In the late 1980s, IBM researchers developed the idea of the “business data warehouse”. Since then, data warehouses (DWHs) rose into an increasingly important data repository great at storing processed data with a clear purpose. Yet, the market also offers alternatives – like the data lake. In this blog post, we’re going to compare these two systems to help you pick the one better suited to your needs.
Data Lake vs Data Warehouse – Overview
In 2021, data lakes and data warehouses are the two most popular options for big data storage. However, their goals are very different.
Starting by the type of data they store and their overall purpose, going through the users that can access the data within them, and finishing on the tasks they can perform, they stand on somewhat two extreme opposites.
To compare them, we’re going to describe both of them first and summarize their differences afterwards.
First, let’s take a look at data warehouses.
What is a Data Warehouse (DWH)?
Citing AWS, data warehouses are central information repositories. The data stored within such a repository can come from various sources, like transactional systems or relational databases. However, not everybody can use this information seamlessly. To access the data, one has to use BI tools, SQL clients or other analytics applications. As a result, working with the information within data warehouses is usually reserved for professionals like business analysts, data engineers, data scientists, and other technologically aware decision-makers.
What’s more, DWHs are not useful in every business scenario. To get a deep understanding of how (and when) data warehouses can deliver value, it’s important to understand how they work.
And again, AWS describes the specifics well.

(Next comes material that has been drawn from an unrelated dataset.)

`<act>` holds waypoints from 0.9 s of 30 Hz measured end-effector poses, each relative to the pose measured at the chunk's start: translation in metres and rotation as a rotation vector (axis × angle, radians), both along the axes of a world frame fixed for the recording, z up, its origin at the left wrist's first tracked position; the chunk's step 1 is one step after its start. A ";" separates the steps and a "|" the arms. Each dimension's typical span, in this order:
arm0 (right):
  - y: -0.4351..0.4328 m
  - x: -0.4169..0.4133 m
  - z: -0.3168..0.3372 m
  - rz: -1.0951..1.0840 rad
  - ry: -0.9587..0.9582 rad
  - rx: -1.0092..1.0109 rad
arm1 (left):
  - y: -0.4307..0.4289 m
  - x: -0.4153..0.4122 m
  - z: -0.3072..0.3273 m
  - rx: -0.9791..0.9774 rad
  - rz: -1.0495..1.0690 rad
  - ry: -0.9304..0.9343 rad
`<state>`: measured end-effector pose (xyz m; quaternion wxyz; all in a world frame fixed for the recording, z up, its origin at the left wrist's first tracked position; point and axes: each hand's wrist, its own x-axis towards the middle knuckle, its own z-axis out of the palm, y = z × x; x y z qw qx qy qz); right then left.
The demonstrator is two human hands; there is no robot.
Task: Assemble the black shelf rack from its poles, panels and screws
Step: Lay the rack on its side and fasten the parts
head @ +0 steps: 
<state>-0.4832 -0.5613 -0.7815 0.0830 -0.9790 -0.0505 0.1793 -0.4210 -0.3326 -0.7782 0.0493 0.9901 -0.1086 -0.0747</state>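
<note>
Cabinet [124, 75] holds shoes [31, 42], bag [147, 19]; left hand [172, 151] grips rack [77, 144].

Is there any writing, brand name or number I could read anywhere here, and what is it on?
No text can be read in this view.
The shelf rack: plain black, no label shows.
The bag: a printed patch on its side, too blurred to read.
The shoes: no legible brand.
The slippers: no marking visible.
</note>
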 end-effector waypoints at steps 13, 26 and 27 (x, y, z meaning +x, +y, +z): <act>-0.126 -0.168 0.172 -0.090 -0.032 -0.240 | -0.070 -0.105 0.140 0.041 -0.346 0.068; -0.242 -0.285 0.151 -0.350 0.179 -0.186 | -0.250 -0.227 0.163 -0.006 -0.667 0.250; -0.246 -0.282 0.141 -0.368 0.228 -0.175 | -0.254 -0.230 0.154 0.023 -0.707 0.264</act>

Data warehouses contain multiple databases. Within each of them, information is organized into tables and columns. Within each column, you can define a description of the information, like integer, data field, or string. You can organize tables inside schemas, which are something like data warehouse folders. After the data is added to the data warehouse, it’s stored in various tables described by the schema. Finally, the schema enables query tools to establish which data tables to access and analyze.
And this process depicts the core trait of DWHs – that they store only processed data. For example, they can store the output of ETL workflows. As a result, the data within data warehouses can be analyzed to empower precise data-driven decision making (DDDM).

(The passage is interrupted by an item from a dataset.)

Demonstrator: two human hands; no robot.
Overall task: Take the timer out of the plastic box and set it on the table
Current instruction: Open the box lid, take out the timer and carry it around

Read more about ETL workflows: What is Data Engineering? | PGS Software
However, sometimes you may also need to store raw data – and perform some operations on it. And that’s where data lakes can shine bright.
What is a Data Lake?
Compared to DWHs, data lakes are relatively new. The term itself dates back to 2010. Upon their introduction, they received somewhat mixed reviews. A Forbes article even called them evil. However, in 2021, their perception is different. According to Business Wire, the Data Lakes Market was valued at USD 3.74 billion in 2020. And by 2026, is expected to reach USD 17.60 billion.
As we’ve mentioned in our previous article in the data series, data lakes were introduced as a solution to recurring data storage limitations. The new concept aimed at bringing together the data from multiple business applications and data systems to one place in a raw form for future structuring and processing (which is useful for operating data pipelines). Thus, data lakes strived to make the dreams about fast-tracking structured and unstructured data into a one-stop repository shop for business insights reality.

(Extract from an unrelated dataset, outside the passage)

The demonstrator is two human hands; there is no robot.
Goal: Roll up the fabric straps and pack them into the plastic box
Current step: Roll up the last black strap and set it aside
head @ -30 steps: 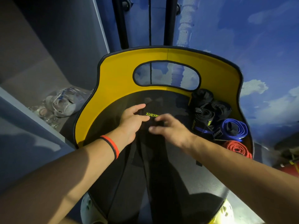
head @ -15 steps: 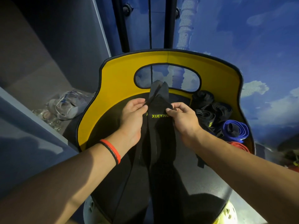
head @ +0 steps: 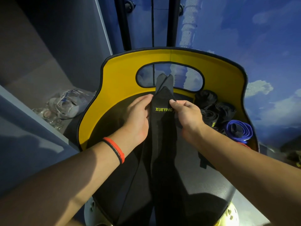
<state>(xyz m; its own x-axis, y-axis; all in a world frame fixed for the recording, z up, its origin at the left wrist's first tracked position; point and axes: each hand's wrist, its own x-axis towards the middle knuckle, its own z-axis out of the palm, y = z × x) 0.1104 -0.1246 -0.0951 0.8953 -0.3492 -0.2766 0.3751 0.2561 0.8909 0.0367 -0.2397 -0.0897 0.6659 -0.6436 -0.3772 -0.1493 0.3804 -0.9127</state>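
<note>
Black fabric strap (head: 163,118) with yellow-green "XUEYING" print, at frame centre, held up over the box floor between both hands. Left hand (head: 138,115) pinches the strap's left edge, thumb and fingers closed on it. Right hand (head: 187,115) pinches the right edge, thumb on the front face beside the print, other fingers behind. The strap's top end sticks up past the hands toward 12 o'clock and crosses the oval handle cut-out. The rest runs down toward 6 o'clock, doubled, with 2 layers visible. Not rolled yet.

Yellow-walled box (head: 117,75) has a black rim and a dark floor and fills mid-frame. Contents, all against the wall at 3 o'clock:
- A cluster of rolled black straps (head: 224,110), touching each other, 1 showing yellow-green print.
- A rolled blue strap (head: 238,131) just below them, touching.
- A sliver of red roll (head: 242,144), mostly hidden behind the right forearm.
- A loose black strap end (head: 202,160) on the floor beside the right forearm.

Red and black wristbands (head: 114,151) sit on the left wrist. At 9 o'clock, outside the box, a clear plastic bag (head: 65,106) lies on a grey shelf (head: 24,66); its contents are unclear. A blue cloud-painted wall (head: 260,46) runs from 12 to 3 o'clock. A white perforated rounded thing (head: 88,214) and a yellow one (head: 228,216) peek out under the box at 6 o'clock.
</note>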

And whereas the popular DWHs force enterprises into narrow data paradigms and silos, data lakes offer a more expansive and holistic view of analytics. Data lakes emerged to fill the need for a scalable, low-cost data repository that would enable companies to store all data types easily, regardless of their source, and then make it possible to analyze this data for evidence-based decision making.
To get more data lake insights, read our previous article: How is the Data Lake Doing in 2021? | PGS Software
Difference Between Data Lake and Data Warehouse
As you can tell by now, the first major difference between these two data repositories is the type of data they store. Data warehouses only store historical, structured data, adjusted to fit a relational database schema. On the other hand, data lakes are not so picky and will accept nearly anything, structured or not. So much so, that we’ve even previously compared data lakes to black holes (however, recklessness in data storage also comes with the threat of turning your data lake into a data swamp, so be careful).
Now, the goal of data warehouses is to offer information in a read-only mode for analysts. Since the data within DWHs is already processed, cleaned, and structured, there’s (mostly) no need to update it. In opposition to that, data lakes can store any incoming data, which, in some cases, makes them better for big data analysis. As DataCamp puts it, this is especially true for deep learning since it requires scalability in the increasing amount of training data. There are also dedicated tools for big data analysis on data lakes – for example, Apache Spark.
Obviously, data lakes will be much “larger” than data warehouses, since the latter are limited to structured, processed data, “hand-picked” for specific analytical purposes. To give you a perspective – data lakes often store thousands of… terabytes (!) of data.
Clearly, data lakes are automatically more cost-effective for storage, while DWHs are the go-to spot for decision making with a clear idea behind it.
Data Lakes and Data Warehouses are Intertwined
Finally, it’s important to remember that DWHs and data lakes aren’t competitors. Often, they can be part of the same data pipeline. However, they enter the scene at different stages of the process. Data lakes can be there right from the start, as soon as unprocessed data starts flowing in. Serving as storage for ETL workflows, they contain the data until it’s processed and structured. At this point, the information can be ingested into a data warehouse, as part of the data access stage.